- _Problem to solve_
Would you transcribe the entries below, beginning at the line with "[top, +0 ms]" and ending after the line with "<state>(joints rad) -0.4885", exactly, with no picture and nothing more?

====================

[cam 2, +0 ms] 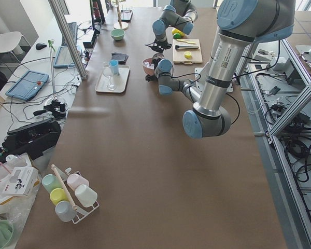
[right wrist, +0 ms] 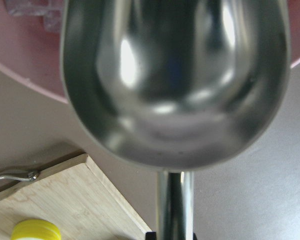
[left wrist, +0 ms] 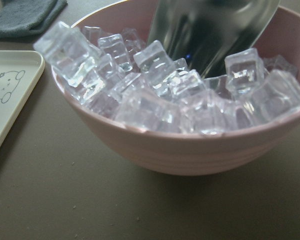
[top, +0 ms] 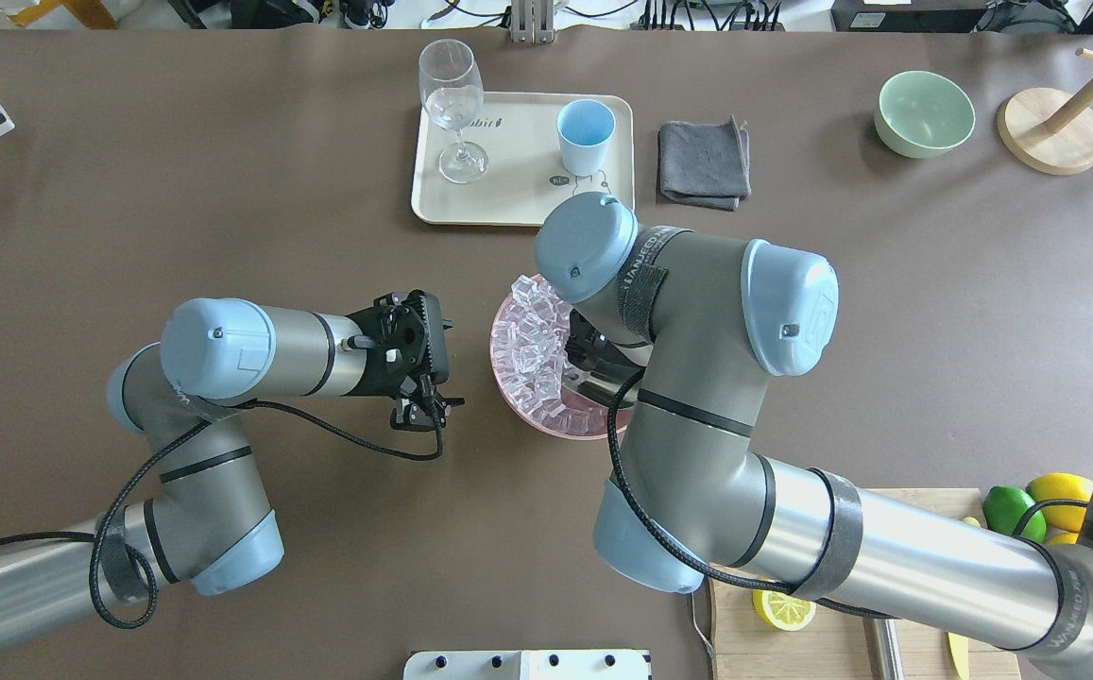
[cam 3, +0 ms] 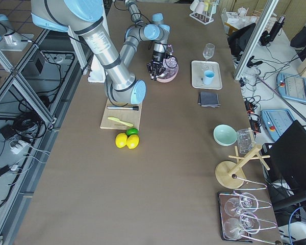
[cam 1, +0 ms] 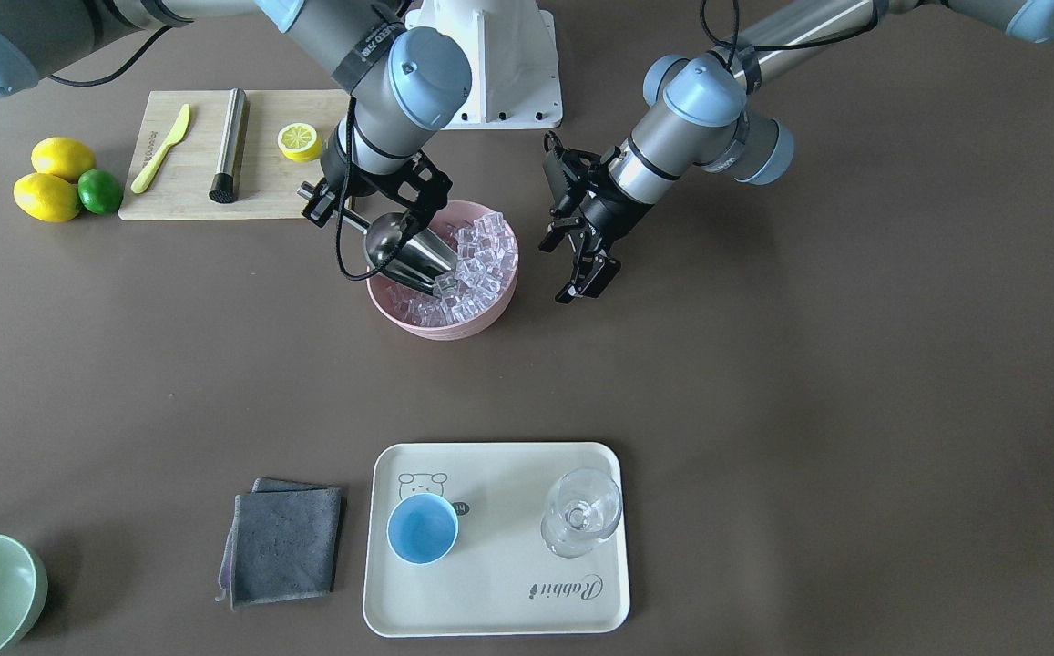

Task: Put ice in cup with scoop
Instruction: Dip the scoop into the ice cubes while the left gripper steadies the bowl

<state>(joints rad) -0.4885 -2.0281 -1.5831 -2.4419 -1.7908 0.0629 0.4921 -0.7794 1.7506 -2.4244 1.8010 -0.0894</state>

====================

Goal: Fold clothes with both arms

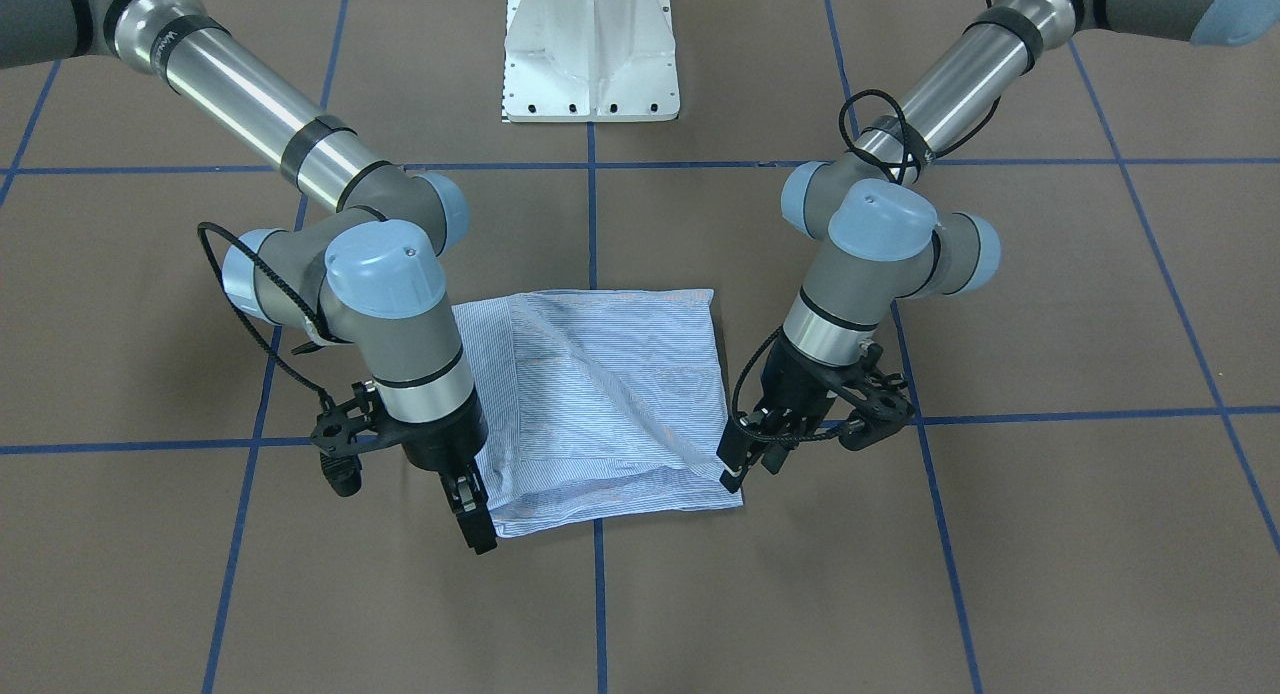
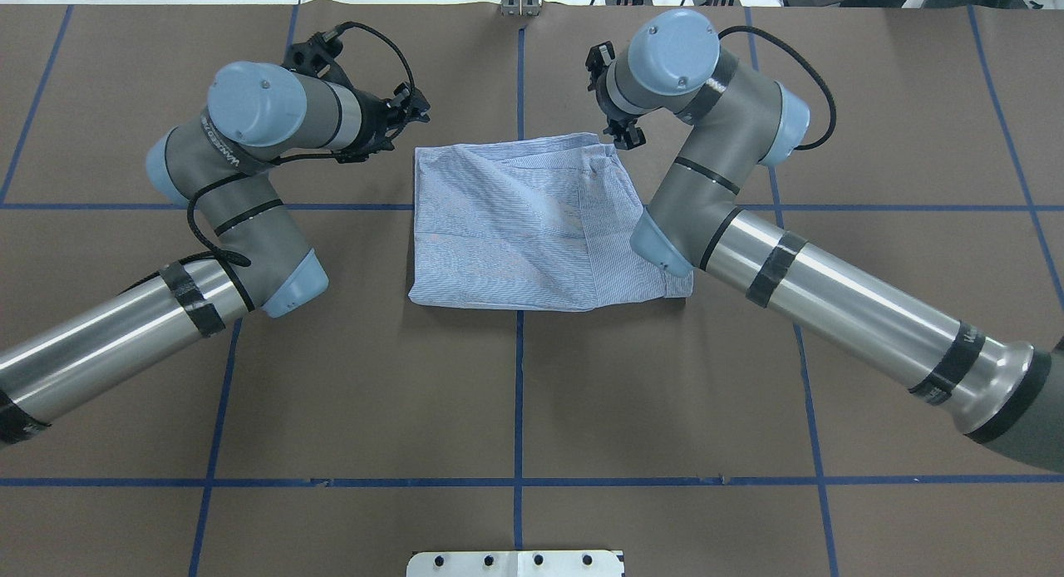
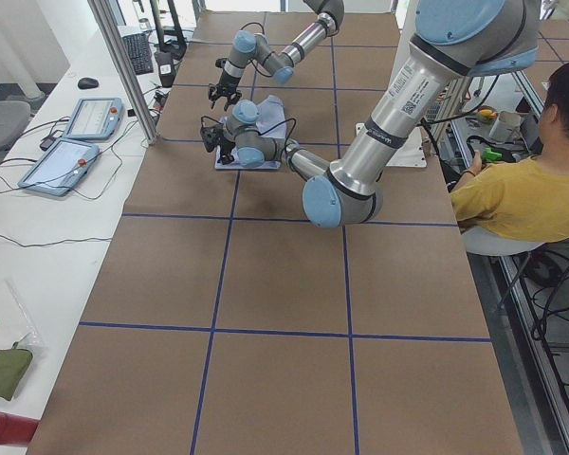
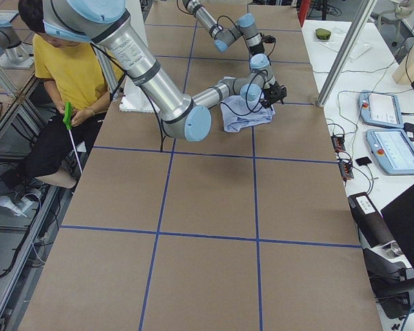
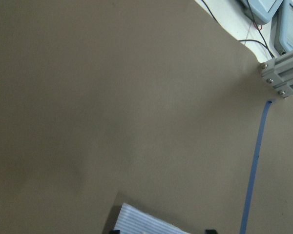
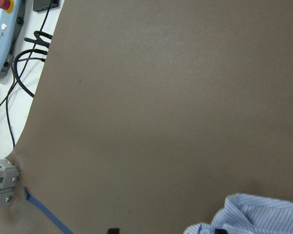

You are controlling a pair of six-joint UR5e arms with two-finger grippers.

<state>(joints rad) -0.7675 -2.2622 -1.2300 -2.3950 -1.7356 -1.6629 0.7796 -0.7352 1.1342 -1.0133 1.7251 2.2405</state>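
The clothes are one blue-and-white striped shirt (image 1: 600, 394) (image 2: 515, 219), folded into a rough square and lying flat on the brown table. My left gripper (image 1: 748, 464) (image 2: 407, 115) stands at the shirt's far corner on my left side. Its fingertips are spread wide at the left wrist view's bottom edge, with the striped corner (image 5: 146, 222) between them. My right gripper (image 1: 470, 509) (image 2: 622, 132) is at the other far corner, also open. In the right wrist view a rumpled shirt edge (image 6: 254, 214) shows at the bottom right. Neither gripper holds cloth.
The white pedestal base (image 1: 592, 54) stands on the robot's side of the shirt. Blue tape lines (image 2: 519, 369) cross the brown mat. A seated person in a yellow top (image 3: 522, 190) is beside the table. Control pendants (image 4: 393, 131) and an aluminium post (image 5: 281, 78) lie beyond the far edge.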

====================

- _Answer to this exercise_
[top, +0 ms] 
[cam 3, +0 ms] 
[cam 1, +0 ms] 

Task: Put ice in cup with scoop
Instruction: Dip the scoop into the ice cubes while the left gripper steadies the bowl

<state>(joints rad) -0.4885 -2.0281 -1.5831 -2.4419 -1.7908 0.0629 0.4921 -0.7794 1.7506 -2.4244 1.8010 -0.0894</state>

The answer requires nothing more.